Nem de propósito. Eu, João, vi um novo céu e uma nova terra, lia-se na 1ª leitura da Festa de Nossa Senhora de Fátima, celebrada no dia 13 de maio. Eu, João, vi um novo céu e uma nova terra, lê-se de novo na 2ª leitura do Domingo V da Páscoa, que dá início à semana em que nos encontramos. A citação é tirada do livro do Apocalipse (Ap 21, 1-5). Repetição, portanto, (os jesuítas diriam à boa maneira inaciana) a que junto, embora noutro contexto, outra citação, esta de Pedro na sua 2ª Carta, com o acrescento onde habite a justiça. Ambos (João e Pedro) estão a fazer uma referência explícita ao profeta Isaías (Is 65, 17). Não resisto, contudo, à citação completa da carta de S. Pedro, pelo que ela tem de mensagem de esperança para os nossos dias: Nós, porém, segundo a sua promessa, esperamos céus novos e uma terra nova, onde habite a justiça (2 Pe 3, 13).
Os tempos não iam de feição para a Igreja nascente. João, o autor do livro, estava desterrado na pequena ilha de Patmos, perdida no Mar Egeu, devido às perseguições do imperador romano da altura, e Pedro, companheiro das agruras pós-Ressurreição do Senhor, também sabia bem do que se tratava ao escrever o que escreveu. A perseguição dos anos 70 por Nero, que obrigara os primeiros cristãos a dispersarem para a Ásia Menor, estava ainda muito fresca, dando início a uma caminhada da Igreja, única na história da humanidade, no que diz respeito a perseguições. Apenas para refrescar a memória e só até aos princípios do séc. IV, diria que os historiadores contabilizam dez (repito: 10): Perseguição de Nero (pelo ano 70), Domiciano (pelo ano 95, à qual se refere o Apocalipse), Trajano (pelos anos 112 a 117), Marco Aurélio (161-180), Sétimo Severo (202-210), Maximiano (235-238), Décio (250-251), Valeriano (257-259), Aureliano (270-275) e Galério (309-324). E, no entanto, repito, e, no entanto, uma nova realidade estava ali a nascer; um novo Céu e uma nova terra, diria S. João; mais justa (onde habite a justiça), acrescentaria S. Pedro ao texto de João e ao do próprio Isaías.
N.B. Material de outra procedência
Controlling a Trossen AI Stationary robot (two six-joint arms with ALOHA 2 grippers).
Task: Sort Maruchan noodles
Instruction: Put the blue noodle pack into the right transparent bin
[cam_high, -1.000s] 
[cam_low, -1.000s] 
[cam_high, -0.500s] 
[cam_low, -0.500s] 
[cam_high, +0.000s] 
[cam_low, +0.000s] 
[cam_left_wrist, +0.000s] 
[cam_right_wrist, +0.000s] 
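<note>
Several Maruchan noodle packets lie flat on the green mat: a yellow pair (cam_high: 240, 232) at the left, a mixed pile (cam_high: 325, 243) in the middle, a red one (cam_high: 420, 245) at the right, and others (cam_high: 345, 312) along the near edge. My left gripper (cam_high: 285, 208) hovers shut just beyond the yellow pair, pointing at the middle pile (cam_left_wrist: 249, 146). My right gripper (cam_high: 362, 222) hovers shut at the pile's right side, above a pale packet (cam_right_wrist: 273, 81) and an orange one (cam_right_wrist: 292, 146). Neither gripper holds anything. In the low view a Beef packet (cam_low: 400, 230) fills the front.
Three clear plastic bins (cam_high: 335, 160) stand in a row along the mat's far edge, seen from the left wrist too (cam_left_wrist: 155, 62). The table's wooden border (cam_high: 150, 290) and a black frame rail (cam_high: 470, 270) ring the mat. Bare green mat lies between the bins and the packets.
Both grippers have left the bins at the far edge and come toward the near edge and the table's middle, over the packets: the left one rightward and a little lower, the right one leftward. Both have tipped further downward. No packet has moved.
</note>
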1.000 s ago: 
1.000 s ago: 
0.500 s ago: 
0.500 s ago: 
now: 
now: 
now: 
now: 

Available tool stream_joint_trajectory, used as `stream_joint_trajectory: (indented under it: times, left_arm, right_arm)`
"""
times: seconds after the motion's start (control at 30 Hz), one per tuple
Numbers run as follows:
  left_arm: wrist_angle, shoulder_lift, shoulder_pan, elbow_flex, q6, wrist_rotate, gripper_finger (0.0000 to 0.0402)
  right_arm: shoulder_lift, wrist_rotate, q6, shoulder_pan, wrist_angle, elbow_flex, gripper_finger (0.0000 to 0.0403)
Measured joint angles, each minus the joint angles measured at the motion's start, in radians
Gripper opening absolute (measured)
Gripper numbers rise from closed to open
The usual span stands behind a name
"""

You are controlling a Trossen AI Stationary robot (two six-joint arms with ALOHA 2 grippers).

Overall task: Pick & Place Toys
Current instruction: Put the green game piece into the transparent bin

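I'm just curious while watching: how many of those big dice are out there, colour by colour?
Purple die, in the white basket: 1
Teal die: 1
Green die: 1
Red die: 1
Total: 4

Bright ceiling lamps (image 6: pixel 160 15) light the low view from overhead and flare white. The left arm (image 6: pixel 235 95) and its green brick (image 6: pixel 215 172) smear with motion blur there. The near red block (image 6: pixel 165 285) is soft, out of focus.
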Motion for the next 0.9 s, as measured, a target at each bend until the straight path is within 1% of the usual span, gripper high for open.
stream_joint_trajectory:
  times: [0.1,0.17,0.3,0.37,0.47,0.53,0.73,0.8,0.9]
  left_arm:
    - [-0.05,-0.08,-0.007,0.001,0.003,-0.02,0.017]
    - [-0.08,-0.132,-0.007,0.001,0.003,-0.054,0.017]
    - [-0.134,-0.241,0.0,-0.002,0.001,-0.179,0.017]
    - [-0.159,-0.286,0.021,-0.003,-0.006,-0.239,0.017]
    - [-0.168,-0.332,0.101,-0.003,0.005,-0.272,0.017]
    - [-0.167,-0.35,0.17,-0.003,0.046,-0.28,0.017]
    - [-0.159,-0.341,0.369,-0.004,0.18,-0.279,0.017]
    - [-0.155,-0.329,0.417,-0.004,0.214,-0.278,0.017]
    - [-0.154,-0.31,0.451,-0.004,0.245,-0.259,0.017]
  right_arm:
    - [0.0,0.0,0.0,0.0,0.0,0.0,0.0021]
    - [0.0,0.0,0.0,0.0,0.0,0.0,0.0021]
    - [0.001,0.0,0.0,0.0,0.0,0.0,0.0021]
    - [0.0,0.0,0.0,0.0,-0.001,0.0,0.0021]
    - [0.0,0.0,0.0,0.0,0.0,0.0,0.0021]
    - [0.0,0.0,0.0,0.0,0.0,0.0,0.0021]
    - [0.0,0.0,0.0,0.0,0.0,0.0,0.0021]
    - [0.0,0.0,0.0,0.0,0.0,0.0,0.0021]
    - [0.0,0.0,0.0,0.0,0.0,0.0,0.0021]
Como não iam de feição aquando das Aparições de Fátima em 1917 com os ataques por parte da 1ª República jacobina dos Afonso Costa à Igreja na pessoa de alguns dos seus bispos, como foi o caso dos bispos de Lamego, Viseu e D. António Barroso no Porto, para não mencionar a expulsão das ordens e congregações religiosas, nem referir a 1ª Guerra Mundial a chegar ao fim com o triunfo do marxismo ateu (1914-1918). Apesar dos ataques e intimidações àquelas três crianças de 10, 9 e 7 anos, o Santuário de Fátima continua bem erguido como espaço onde se respiram céus novos e uma nova terra.
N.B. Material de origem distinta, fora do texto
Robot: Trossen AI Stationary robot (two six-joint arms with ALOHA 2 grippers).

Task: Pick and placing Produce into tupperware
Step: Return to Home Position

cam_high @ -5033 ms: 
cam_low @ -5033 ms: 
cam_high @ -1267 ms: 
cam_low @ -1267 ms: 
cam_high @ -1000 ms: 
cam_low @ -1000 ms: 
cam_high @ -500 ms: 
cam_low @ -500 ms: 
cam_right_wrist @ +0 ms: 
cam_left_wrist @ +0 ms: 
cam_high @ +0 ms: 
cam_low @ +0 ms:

Como não vão de feição (parece) os tempos que correm, a julgar pelas igrejas atacadas e incendiadas aqui e acolá por África e não só, e que a comunicação social vai dando notícia. A caminhada da Igreja tem sido desde os seus começos uma viagem em mar encapelado onde não têm faltado ondas alterosas contra aquela frágil barca onde vão os discípulos de Jesus. Estou intencionalmente a usar a imagem da Barca que encontramos no relato da passagem duma margem do Lago Tiberíades para a outra, em direção a Carfarnaúm (Jo 6, 16-21). Esta é a situação existencial em que a Igreja faz o seu percurso histórico. Situação marítima sem os pés assentes em terra firme, o mesmo é dizer, sem os pés assentes nos poderes humanos, sejam eles económicos, políticos ou militares. Já várias vezes tentou, tentando-se (tentação), assentar os pés em terra firme ao longo da caminhada de dois mil e tal anos que já leva, saindo sempre chamuscada quando não amordaçada e corrompida.
Ontem, hoje e amanhã, perseguida, tentada ou amordaçada, a Barca de Pedro continua o seu caminho histórico contra ventos e marés, como portadora dos Novos céus e uma nova terra onde habite a justiça, sempre em construção e sempre em situação marítima. Anda, ao fim e ao cabo, no mundo dos peixes a que o grande P. António Vieira dedica o seu célebre Sermão aos Peixes, onde os grandes comem os pequenos. Mundo onde ainda há muito que fazer e por fazer no que à justiça diz respeito. É para este mundo que o Senhor continua a enviar os seus discípulos como (leiam bem!) Pescadores de homens. Hoje, a Barca vai sob a condução do Papa Francisco. Sempre, contudo, como portadora desta nova realidade. Haja, pois, Esperança!